Cody tortura ses mains, prise d’un vif intérêt pour le bout de ses chaussures. Samson allait intervenir pour mettre fin à cet interrogatoire, quand elle partit d’une voix hésitante :

« Je sais bien que ma Maman ne m’a pas mise au monde comme les gens normaux… Mais je n’y suis pour rien. Je sais pas pourquoi ni comment elle m’a fabriquée. Je sais juste qu’elle m’aime de la même façon que les mamans aiment leur fille. »

Elle releva ses yeux d’un bleu stupéfiant. De grosses larmes coulaient sur ses joues devenues écarlates. Ézéchiel rassembla toute sa mauvaise volonté pour ne pas fondre.

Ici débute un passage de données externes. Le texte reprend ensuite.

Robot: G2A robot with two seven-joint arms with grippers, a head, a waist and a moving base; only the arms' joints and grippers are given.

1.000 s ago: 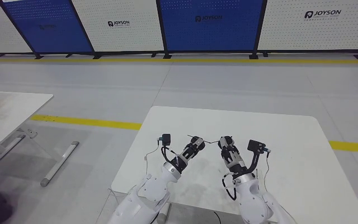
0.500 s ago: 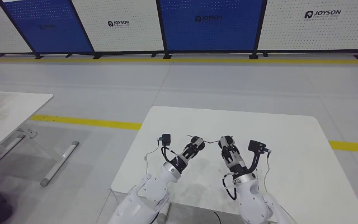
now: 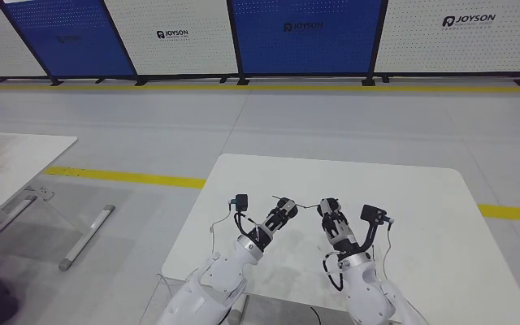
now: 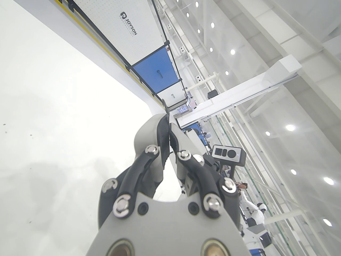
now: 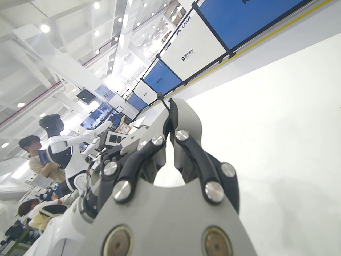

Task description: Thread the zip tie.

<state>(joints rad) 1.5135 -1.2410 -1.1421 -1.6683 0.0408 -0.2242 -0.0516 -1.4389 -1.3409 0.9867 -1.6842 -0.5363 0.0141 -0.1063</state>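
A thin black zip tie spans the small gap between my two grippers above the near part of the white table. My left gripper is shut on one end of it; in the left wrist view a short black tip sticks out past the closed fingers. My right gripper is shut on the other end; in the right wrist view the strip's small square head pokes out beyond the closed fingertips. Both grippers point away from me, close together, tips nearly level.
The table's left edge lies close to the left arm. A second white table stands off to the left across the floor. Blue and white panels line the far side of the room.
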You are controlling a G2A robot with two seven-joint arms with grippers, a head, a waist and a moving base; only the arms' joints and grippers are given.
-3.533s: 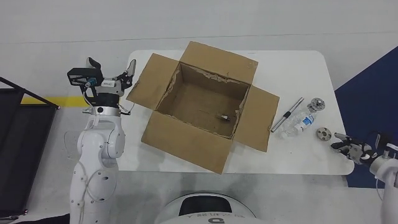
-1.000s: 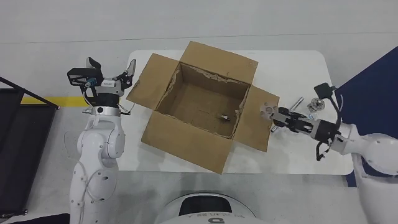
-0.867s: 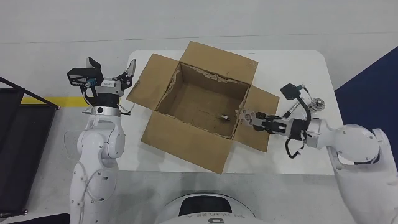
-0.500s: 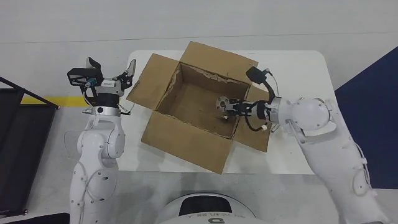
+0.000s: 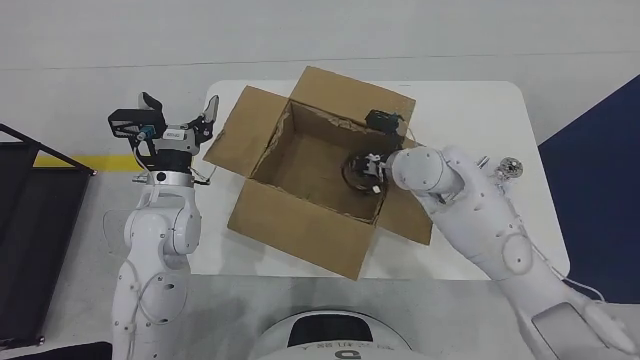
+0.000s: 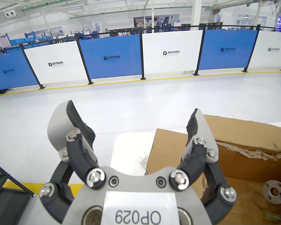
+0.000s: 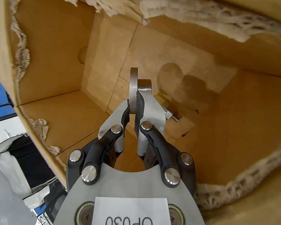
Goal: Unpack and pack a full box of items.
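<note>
A cardboard box (image 5: pixel 300 225) sits in the middle of the white counter (image 5: pixel 470 110) with all four flaps folded outward and its top wide open. The inner rim is ragged where the paper lining has torn. The right arm reaches over the flap on that side and down into the box. There the right pincer (image 7: pixel 132 108) is closed on a metal flange (image 7: pixel 133 87), a round disc with a short hub on one face. The black pads clamp the disc by its edge, so it stands upright with the hub pointing sideways. The flange hangs low inside the box, towards the right-hand wall, and I cannot tell whether it touches the cardboard floor. Just beside it, on the floor of the box, lies a small brass fitting (image 7: pixel 165 105) with a threaded end, close to the pincer's fingers but apart from the flange. Out on the counter, to the right of the box and well apart from it, rests a second flange (image 5: pixel 511 167), just beyond the right arm. The left arm stands off the left end of the counter. The left pincer (image 6: pixel 132 108) is held up near the box's left flap, its two fingers spread wide with only air between the pads, and it touches neither the cardboard nor the counter.
</note>
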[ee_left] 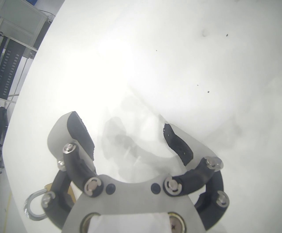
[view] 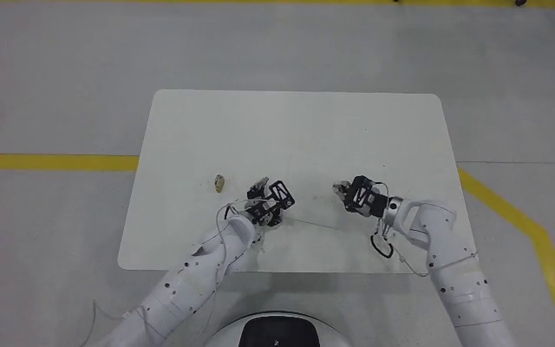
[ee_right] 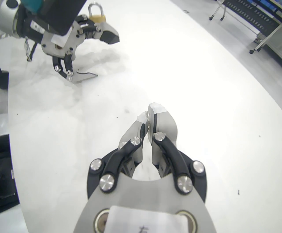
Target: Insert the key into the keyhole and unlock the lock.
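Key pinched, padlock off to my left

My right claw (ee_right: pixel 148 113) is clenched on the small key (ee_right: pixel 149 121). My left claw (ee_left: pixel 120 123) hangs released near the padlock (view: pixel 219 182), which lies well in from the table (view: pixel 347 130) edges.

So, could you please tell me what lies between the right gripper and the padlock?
The left gripper, open, stands between the right gripper and the padlock, as the top view and the right wrist view show.
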Controlling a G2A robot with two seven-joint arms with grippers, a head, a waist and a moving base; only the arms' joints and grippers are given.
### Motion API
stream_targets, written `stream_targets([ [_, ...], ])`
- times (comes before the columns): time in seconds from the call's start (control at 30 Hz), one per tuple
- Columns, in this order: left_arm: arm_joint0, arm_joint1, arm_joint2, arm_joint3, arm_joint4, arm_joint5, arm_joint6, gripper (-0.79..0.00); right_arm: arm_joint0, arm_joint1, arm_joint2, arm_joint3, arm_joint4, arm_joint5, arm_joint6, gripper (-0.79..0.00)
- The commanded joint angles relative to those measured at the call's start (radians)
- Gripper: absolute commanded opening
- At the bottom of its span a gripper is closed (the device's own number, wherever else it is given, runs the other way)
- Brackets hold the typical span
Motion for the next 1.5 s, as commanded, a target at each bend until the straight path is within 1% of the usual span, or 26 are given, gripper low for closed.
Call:
stream_targets([
  [0.0, 0.012, 0.002, -0.020, -0.036, -0.013, 0.008, 0.019, 0.000, -0.026, 0.005, 0.041, -0.015, 0.040, -0.002, -0.029, -0.785],
  [0.1, 0.043, 0.009, -0.068, -0.122, -0.070, -0.005, 0.053, 0.000, -0.065, 0.013, 0.094, -0.039, 0.093, -0.008, -0.056, -0.785],
  [0.23, 0.102, 0.025, -0.135, -0.270, -0.084, -0.024, 0.103, 0.000, -0.103, 0.018, 0.131, -0.072, 0.133, -0.003, -0.063, -0.785],
  [0.3, 0.132, 0.033, -0.168, -0.334, -0.064, -0.020, 0.122, 0.000, -0.116, 0.019, 0.140, -0.088, 0.140, 0.006, -0.061, -0.785],
  [0.37, 0.165, 0.040, -0.201, -0.386, -0.051, -0.010, 0.138, 0.000, -0.129, 0.020, 0.146, -0.102, 0.149, 0.016, -0.063, -0.785],
  [0.47, 0.210, 0.049, -0.262, -0.445, -0.074, -0.002, 0.169, 0.000, -0.143, 0.021, 0.151, -0.118, 0.159, 0.017, -0.066, -0.785],
  [0.53, 0.244, 0.055, -0.314, -0.476, -0.106, -0.001, 0.175, 0.000, -0.143, 0.021, 0.151, -0.118, 0.159, 0.017, -0.066, -0.785],
  [0.57, 0.259, 0.059, -0.340, -0.488, -0.122, -0.016, 0.169, 0.000, -0.143, 0.021, 0.151, -0.118, 0.159, 0.017, -0.066, -0.785],
  [0.8, 0.259, 0.059, -0.340, -0.488, -0.122, -0.016, 0.169, 0.000, -0.143, 0.021, 0.151, -0.118, 0.159, 0.017, -0.066, -0.785],
  [0.87, 0.265, 0.059, -0.345, -0.483, -0.135, -0.023, 0.187, 0.000, -0.148, 0.018, 0.145, -0.104, 0.225, 0.023, -0.086, -0.785],
  [0.9, 0.275, 0.057, -0.355, -0.492, -0.215, -0.030, 0.217, 0.000, -0.146, 0.015, 0.141, -0.094, 0.280, 0.025, -0.089, -0.785],
  [0.97, 0.291, 0.055, -0.405, -0.504, -0.420, -0.063, 0.271, 0.000, -0.134, 0.012, 0.130, -0.064, 0.415, -0.008, -0.074, -0.785],
  [1.03, 0.307, 0.054, -0.463, -0.509, -0.708, -0.137, 0.283, 0.000, -0.116, 0.011, 0.115, -0.037, 0.546, -0.051, -0.032, -0.785],
  [1.1, 0.309, 0.056, -0.527, -0.495, -1.046, -0.231, 0.233, 0.000, -0.097, 0.012, 0.099, -0.011, 0.669, -0.099, 0.017, -0.785],
  [1.13, 0.305, 0.058, -0.557, -0.480, -1.194, -0.269, 0.190, 0.000, -0.086, 0.012, 0.088, 0.001, 0.732, -0.118, 0.043, -0.785],
  [1.2, 0.291, 0.064, -0.595, -0.440, -1.476, -0.331, 0.073, 0.000, -0.066, 0.014, 0.066, 0.020, 0.851, -0.153, 0.098, -0.785],
  [1.23, 0.277, 0.069, -0.608, -0.409, -1.596, -0.328, -0.017, 0.000, -0.057, 0.016, 0.054, 0.026, 0.909, -0.171, 0.125, -0.785],
  [1.27, 0.253, 0.074, -0.632, -0.382, -1.651, -0.294, -0.092, 0.000, -0.047, 0.018, 0.043, 0.026, 0.955, -0.175, 0.158, -0.785],
  [1.3, 0.253, 0.074, -0.632, -0.382, -1.651, -0.294, -0.092, 0.000, -0.040, 0.022, 0.037, 0.020, 0.985, -0.175, 0.193, -0.785],
  [1.33, 0.253, 0.074, -0.632, -0.382, -1.651, -0.294, -0.092, 0.000, -0.038, 0.023, 0.036, 0.018, 0.995, -0.175, 0.203, -0.785],
  [1.47, 0.253, 0.074, -0.632, -0.382, -1.651, -0.294, -0.092, 0.000, -0.038, 0.023, 0.036, 0.018, 0.995, -0.175, 0.203, -0.785],
])
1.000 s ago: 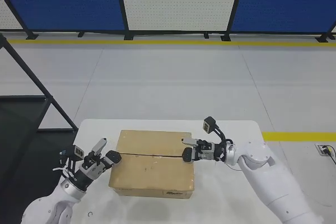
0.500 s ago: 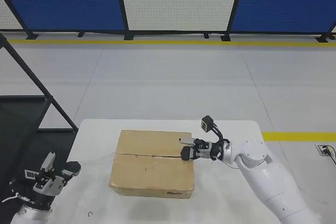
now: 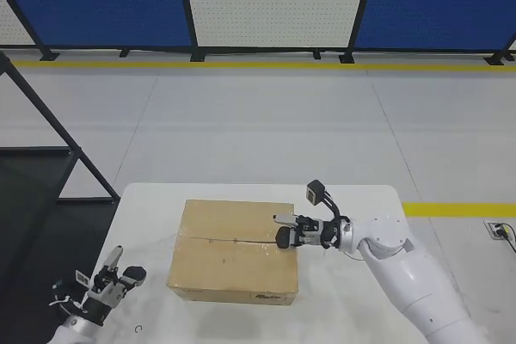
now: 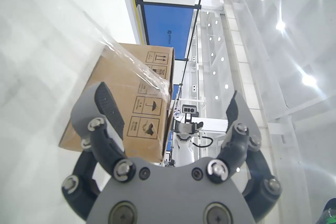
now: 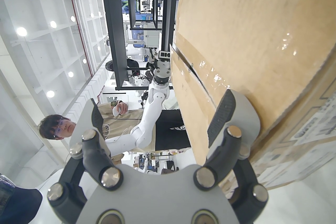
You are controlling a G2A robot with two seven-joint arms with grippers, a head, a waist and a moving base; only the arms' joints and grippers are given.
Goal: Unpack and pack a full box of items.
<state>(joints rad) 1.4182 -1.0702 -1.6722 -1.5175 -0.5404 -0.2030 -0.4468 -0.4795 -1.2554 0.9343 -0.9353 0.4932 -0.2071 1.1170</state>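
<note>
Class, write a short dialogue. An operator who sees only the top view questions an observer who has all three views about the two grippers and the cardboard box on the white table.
Operator: Is the right gripper open at the seam of the box?
Observer: Yes. Its wrist view shows it open and empty, with one finger over the box top beside the seam.
Operator: Is the seam sealed?
Observer: Glossy clear tape covers it, though a dark slit shows along part of it.
Operator: And the left gripper, near the edge of the table?
Observer: It is open and empty, facing the end of the box, where the tape runs down beside printed handling symbols.
</note>
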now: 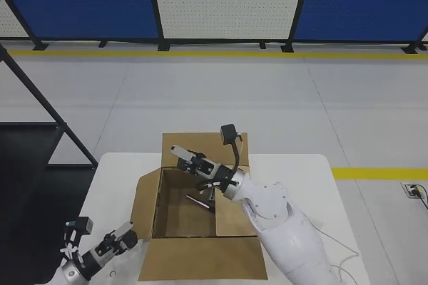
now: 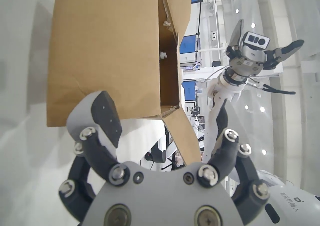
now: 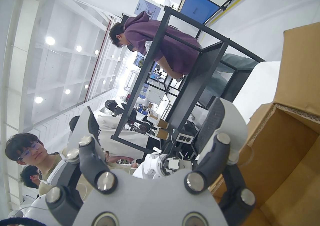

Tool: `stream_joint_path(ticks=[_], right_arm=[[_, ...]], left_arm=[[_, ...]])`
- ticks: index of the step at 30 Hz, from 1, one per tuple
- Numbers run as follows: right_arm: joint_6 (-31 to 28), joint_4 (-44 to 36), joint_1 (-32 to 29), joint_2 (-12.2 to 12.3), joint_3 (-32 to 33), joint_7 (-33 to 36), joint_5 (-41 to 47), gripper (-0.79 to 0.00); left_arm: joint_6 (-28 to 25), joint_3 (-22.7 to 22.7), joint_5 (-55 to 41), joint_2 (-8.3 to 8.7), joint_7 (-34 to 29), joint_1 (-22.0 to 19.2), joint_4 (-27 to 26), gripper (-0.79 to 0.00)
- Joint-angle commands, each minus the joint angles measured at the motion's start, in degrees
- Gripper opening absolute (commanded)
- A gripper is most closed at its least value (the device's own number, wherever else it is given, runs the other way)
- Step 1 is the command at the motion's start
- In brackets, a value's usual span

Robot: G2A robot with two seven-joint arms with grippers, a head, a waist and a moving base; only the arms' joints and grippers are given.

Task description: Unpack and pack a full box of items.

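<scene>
Box (image 1: 200, 251): brown corrugated cardboard, open, all four flaps folded outward. It sits in the middle of the white table (image 1: 299, 178).

Inside, one thin dark thing (image 1: 201, 200) lies on the floor of the box. It is too small to identify and may only be a shadow. Otherwise the inside looks bare.

Right gripper (image 1: 189, 158): hangs over the far side of the box opening, above the rim, touching nothing. Its fingers are spread wide and hold nothing, as the left wrist view (image 2: 270, 34) and its own view (image 3: 152, 111) both show.

Left gripper (image 1: 121, 239): low by the near left corner of the table, just beside the box's left flap and apart from it. Its fingers are also apart and hold nothing (image 2: 162, 111).

Handling, as a judgement:
- The box looks light, so it would likely slide on the smooth table if pushed from one side.
- The walls are stiff but the flaps hinge freely, so a flap gives no firm hold for lifting.
- A better hold is to pinch over a wall's top rim near a corner, where the board is stiffest.
- Cardboard dents under hard clamping, so a moderate squeeze is enough.
- The left gripper is well placed to brace the left wall.
</scene>
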Motion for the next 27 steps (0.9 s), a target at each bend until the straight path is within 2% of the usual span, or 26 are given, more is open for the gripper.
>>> stream_joint_path(ticks=[1,10,19,27], right_arm=[[1.49,-2.78,-1.52,0.33,0.69,0.23,-0.61,0.0],[3.53,-6.69,-3.43,0.93,1.63,0.31,-1.77,0.0],[3.93,-9.44,-5.47,1.23,2.59,-3.59,-2.62,0.0],[3.93,-11.07,-7.14,1.61,3.3,-3.94,-2.7,0.0]], left_arm=[[0.14,0.31,0.01,0.0,-0.16,-0.48,0.77,0.0],[0.3,1.27,-0.24,0.0,-0.64,-2.13,2.87,0.0],[0.37,2.11,-0.54,0.0,-1.25,-3.09,3.99,0.0],[-0.17,1.71,-0.93,0.12,-1.66,-3.52,4.25,0.0]])
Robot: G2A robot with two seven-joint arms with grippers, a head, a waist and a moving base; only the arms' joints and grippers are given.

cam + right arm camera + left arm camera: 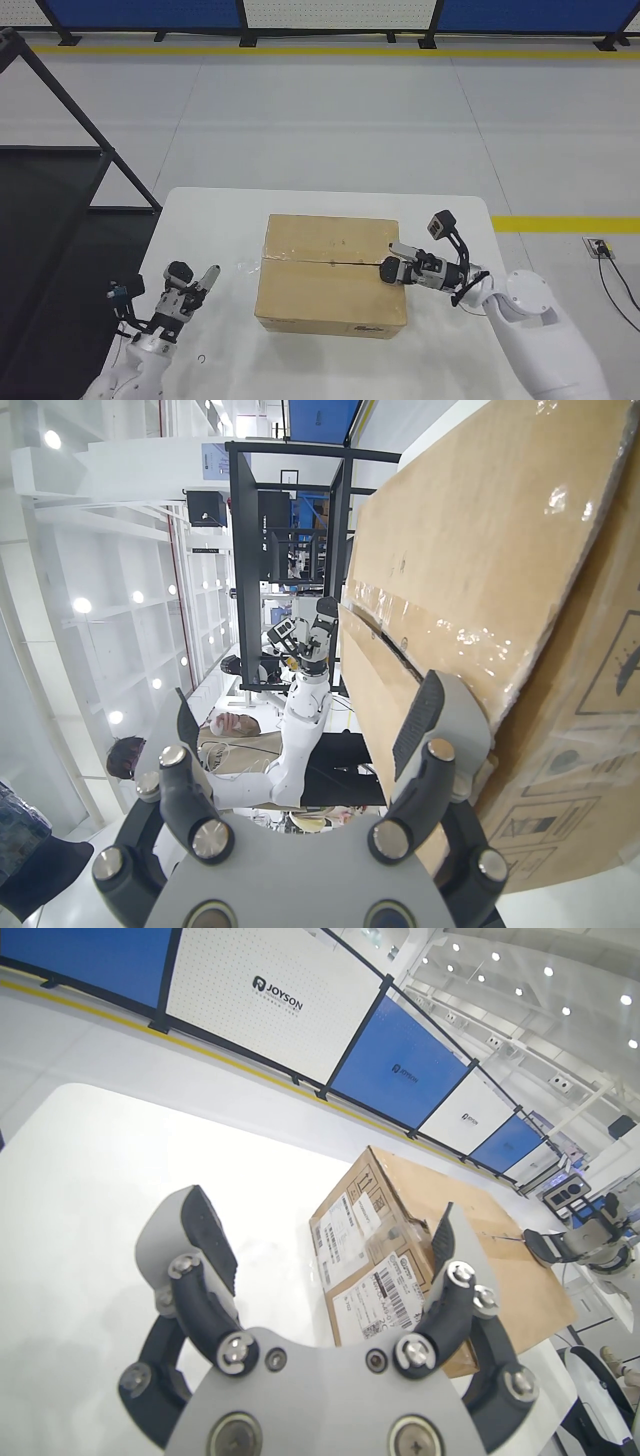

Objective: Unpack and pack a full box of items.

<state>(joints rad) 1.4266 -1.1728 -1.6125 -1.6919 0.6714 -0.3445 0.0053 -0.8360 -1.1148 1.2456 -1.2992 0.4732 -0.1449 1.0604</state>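
Opening step, box [330, 290] sealed: its taped seam [325, 262] lay just ahead of the spread-open right claw [393, 260], the left claw [196, 274] hung open well clear of it, and the next move likely called for parting that seam.

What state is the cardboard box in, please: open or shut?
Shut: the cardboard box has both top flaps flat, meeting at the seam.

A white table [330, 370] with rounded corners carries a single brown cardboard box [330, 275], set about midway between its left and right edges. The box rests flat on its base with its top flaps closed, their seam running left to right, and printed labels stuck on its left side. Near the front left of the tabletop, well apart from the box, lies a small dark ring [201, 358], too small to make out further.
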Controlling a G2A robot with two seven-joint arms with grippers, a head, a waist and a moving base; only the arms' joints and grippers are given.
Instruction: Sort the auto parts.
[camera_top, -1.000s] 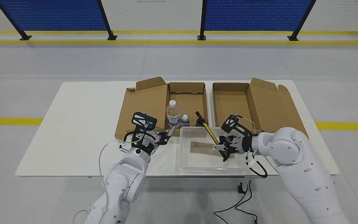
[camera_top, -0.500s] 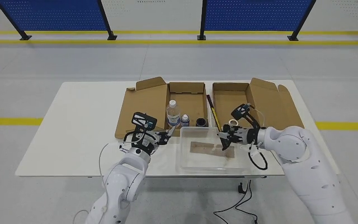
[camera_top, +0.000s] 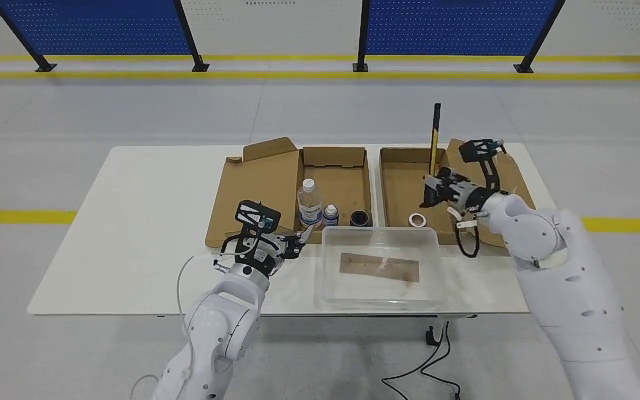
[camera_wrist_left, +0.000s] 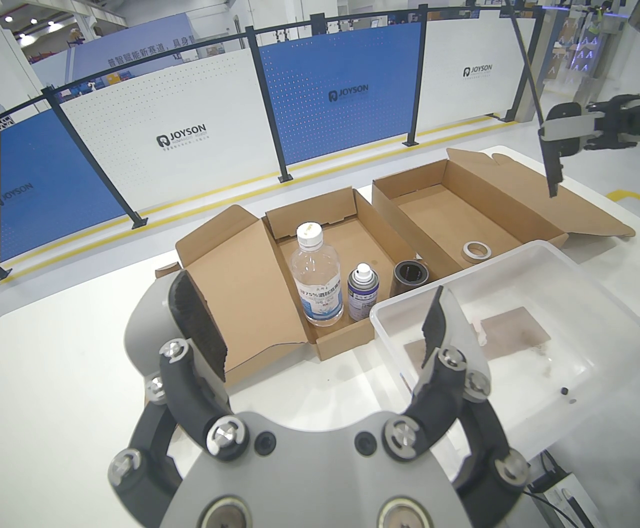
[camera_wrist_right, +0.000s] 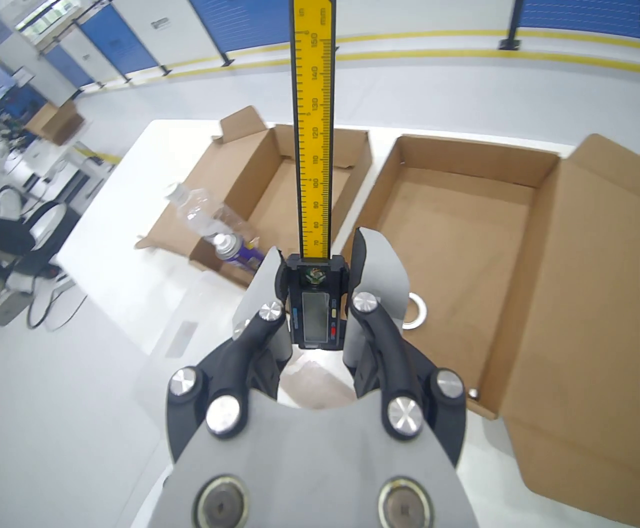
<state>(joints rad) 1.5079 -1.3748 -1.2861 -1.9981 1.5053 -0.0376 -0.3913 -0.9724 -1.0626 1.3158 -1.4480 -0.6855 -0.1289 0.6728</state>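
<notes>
Over the right box, my right fingers are pinching the caliper upright, not dropped in yet. Left fingers hang spread by the clear bin, which looks pretty much emptied, so I reckon we're nearly done.

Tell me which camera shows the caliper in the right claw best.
The right wrist view: the caliper faces it, yellow scale and display plain, gripped in the right claw. The top view shows a thin upright bar; the left wrist view, a dark sliver far off.
</notes>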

« C’est pour ça que je dois sauver Maman ! Elle m’a donné la vie ; la seule chose qui compte, c’est que je lui rende la sienne…

— C’est pas tout, trancha Ézéchiel. T’es pas seulement mécanique ; t’es aussi magique. Ma barbe à couper qu’une magisthène est logée quelque part dans tes organes. Et ma moustache, je la foutrais à brûler que ta pierre s’était vidée de son énergie… D’où ton espèce d’apathie.

« Maintenant, je me pose une question. Comment cette fille savait que te faire gober une nouvelle magisthène te remettrait d’aplomb ?

— Une fille ? Quelle fille ?

— La grande, là. Cagoule sombre, cheveux raides, agile comme un ouistiti. Bon, elle a pas ta cogne, hein, mais elle se débrouille en castagne.

— Capuche ?… suggéra Cody à Samson.

Ça m’en a tout l’air. Elle nous suit depuis le Premier Étage. Elle nous a aidés à fuir les lutins, par les toits du village.

— Elle voulait aussi m’empêcher de saboter le galion pirate, se remémora Cody. Et elle était ici, dans les Limbes ?

— Ouais, cracha le forgeron. Mais elle a foutu le camp quand tu as collé une raclée aux sirènes. Elle te ressemble comme deux poils de fion.

— Elle me ressemble ? Où est-elle ?

Toujours dans les parages, précisa Samson. Je peux sentir son aura et son odeur. Mais je doute qu’elle se montre à nous. Pour une raison qui m’échappe, elle fuit notre compagnie.

— Allez, réfléchis, avec ta tête de microbe ! Va pas nous dire que tu la connais pas ! »

Cody croisa les bras, les yeux dans le vague et les sourcils froncés. Mais au bout de quelques instants, elle fut forcée d’admettre :

« Aucune idée de qui ça peut-être… J’n’ai pas de famille à part Maman. »

Ézéchiel soupira. Une curiosité de plus à la liste déjà longue des mystères autour de Cody. Le vieux bonhomme souffla une fumée qui, aussi invraisemblable que cela puisse paraître, avait elle-même l’air dédaigneuse.

« Une dernière question, microbe… grogna-il.

Assez de questions pour le moment, forgeron, le coupa Samson au soulagement visible de Cody. Il y a plus urgent. Nous ignorons toujours comment quitter cet endroit. »

Ézéchiel releva un sourcil mauvais, mais son agressivité se dissipa bien vite. Le chien avait raison. Aussi, il haussa les épaules et éteignit sa pipe.